Task instructions:
The reply should contain every line of the data, repeated exactly, and no pictures.

- - -

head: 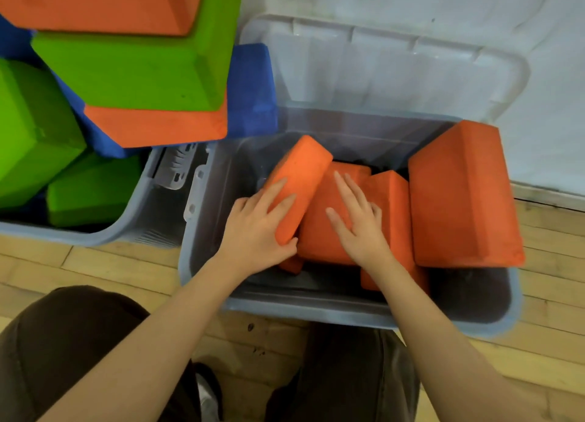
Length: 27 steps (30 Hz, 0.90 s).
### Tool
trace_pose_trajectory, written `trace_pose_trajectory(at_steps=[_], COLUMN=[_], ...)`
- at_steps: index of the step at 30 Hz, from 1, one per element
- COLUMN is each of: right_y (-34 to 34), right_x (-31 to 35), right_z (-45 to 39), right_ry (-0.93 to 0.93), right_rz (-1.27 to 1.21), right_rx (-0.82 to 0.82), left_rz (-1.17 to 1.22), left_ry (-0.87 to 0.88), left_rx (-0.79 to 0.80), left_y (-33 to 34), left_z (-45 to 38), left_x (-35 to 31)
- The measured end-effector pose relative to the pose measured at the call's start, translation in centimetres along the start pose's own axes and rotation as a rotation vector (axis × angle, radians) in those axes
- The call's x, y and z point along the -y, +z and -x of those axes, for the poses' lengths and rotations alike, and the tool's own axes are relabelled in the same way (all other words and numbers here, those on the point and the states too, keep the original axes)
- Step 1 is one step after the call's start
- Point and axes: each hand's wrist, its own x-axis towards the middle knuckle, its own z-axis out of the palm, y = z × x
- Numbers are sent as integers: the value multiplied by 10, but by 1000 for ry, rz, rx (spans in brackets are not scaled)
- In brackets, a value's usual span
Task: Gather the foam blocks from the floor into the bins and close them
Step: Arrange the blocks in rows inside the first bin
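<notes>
Underfoot, a wooden floor (95,269) carries two grey bins side by side against a pale wall (474,26). To the left, the heaped bin (133,228) is piled well above its rim with green, blue and orange blocks (133,70). Directly in front, the open bin (202,263) is seen with its lid (380,70) swung back against the wall. Several orange foam blocks lie loosely inside it, and the large tilted block (462,197) at the right leans on the rim and sticks out above it.

A smaller orange block (297,181) is gripped at its near end by the left hand (256,231), fingers laid over its top and thumb curled beneath. The right hand (357,219) is laid flat, fingers straight and spread, on the middle block (319,231).

The packing step appears to be in hand: blocks are being settled inside the bin. Next, it is judged that the held block should be laid flat and the tilted one pressed below the rim, or the lid will not close.
</notes>
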Motion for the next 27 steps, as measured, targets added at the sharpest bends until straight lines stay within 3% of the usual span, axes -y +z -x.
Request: trace_pose_trajectory(at_steps=[8,11,13,16,22,27], right_y=[-32,-44,-46,-43,-45,-37], right_x=[22,16,7,-7,-3,11], right_z=[13,23,32,42,16,0], right_ry=[-100,-18,64,147,119,74], right_rz=[142,223,284,444,530,475], right_rx=[-193,-284,-243,-115,-98,-82], left_rz=[18,49,51,90,-1,319], left_ry=[223,273,257,177,-130,-479], left_rx=[-173,-80,31,56,-69,75], left_y=[-29,-24,-11,5,6,3], left_z=[-3,-12,-14,-10,-7,2], left_x=[-29,-37,-40,-43,-42,-37])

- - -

Task output:
head: 
Length: 27 steps (30 Hz, 0.90 s).
### Tool
trace_pose_trajectory, written `trace_pose_trajectory(at_steps=[_], COLUMN=[_], ...)`
- at_steps: index of the step at 30 Hz, from 1, one per element
- COLUMN is each of: right_y (-34 to 34), right_x (-31 to 35), right_z (-45 to 39), right_ry (-0.93 to 0.93), right_rz (-1.27 to 1.21), right_rx (-0.82 to 0.82), left_rz (-1.17 to 1.22), left_ry (-0.87 to 0.88), left_rx (-0.79 to 0.80), left_y (-33 to 34), left_z (-45 to 38), left_x (-35 to 31)
- The measured end-effector pose relative to the pose measured at the call's start, translation in centimetres along the start pose's own axes and rotation as a rotation vector (axis × angle, radians) in those axes
- The call's x, y and z point along the -y, +z and -x of those axes, for the poses' lengths and rotations alike, and the tool's own axes are relabelled in the same way (all other words and numbers here, those on the point and the states too, keep the original axes)
- Step 1 is one step after the call's start
- Point and axes: each hand's wrist, its own x-axis towards the middle knuckle, its own z-axis out of the palm, y = z × x
- Numbers are sent as integers: the value multiplied by 10, but by 1000 for ry, rz, rx (spans in brackets are not scaled)
- In brackets, a value's usual span
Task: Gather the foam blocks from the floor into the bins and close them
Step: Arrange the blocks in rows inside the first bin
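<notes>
Underfoot, a wooden floor (95,269) carries two grey bins side by side against a pale wall (474,26). To the left, the heaped bin (133,228) is piled well above its rim with green, blue and orange blocks (133,70). Directly in front, the open bin (202,263) is seen with its lid (380,70) swung back against the wall. Several orange foam blocks lie loosely inside it, and the large tilted block (462,197) at the right leans on the rim and sticks out above it.

A smaller orange block (297,181) is gripped at its near end by the left hand (256,231), fingers laid over its top and thumb curled beneath. The right hand (357,219) is laid flat, fingers straight and spread, on the middle block (319,231).

The packing step appears to be in hand: blocks are being settled inside the bin. Next, it is judged that the held block should be laid flat and the tilted one pressed below the rim, or the lid will not close.
</notes>
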Motion for the next 27 steps, as measured, targets added at the sharpest bends until straight lines stay within 3% of the usual span, axes -y +z -x.
Request: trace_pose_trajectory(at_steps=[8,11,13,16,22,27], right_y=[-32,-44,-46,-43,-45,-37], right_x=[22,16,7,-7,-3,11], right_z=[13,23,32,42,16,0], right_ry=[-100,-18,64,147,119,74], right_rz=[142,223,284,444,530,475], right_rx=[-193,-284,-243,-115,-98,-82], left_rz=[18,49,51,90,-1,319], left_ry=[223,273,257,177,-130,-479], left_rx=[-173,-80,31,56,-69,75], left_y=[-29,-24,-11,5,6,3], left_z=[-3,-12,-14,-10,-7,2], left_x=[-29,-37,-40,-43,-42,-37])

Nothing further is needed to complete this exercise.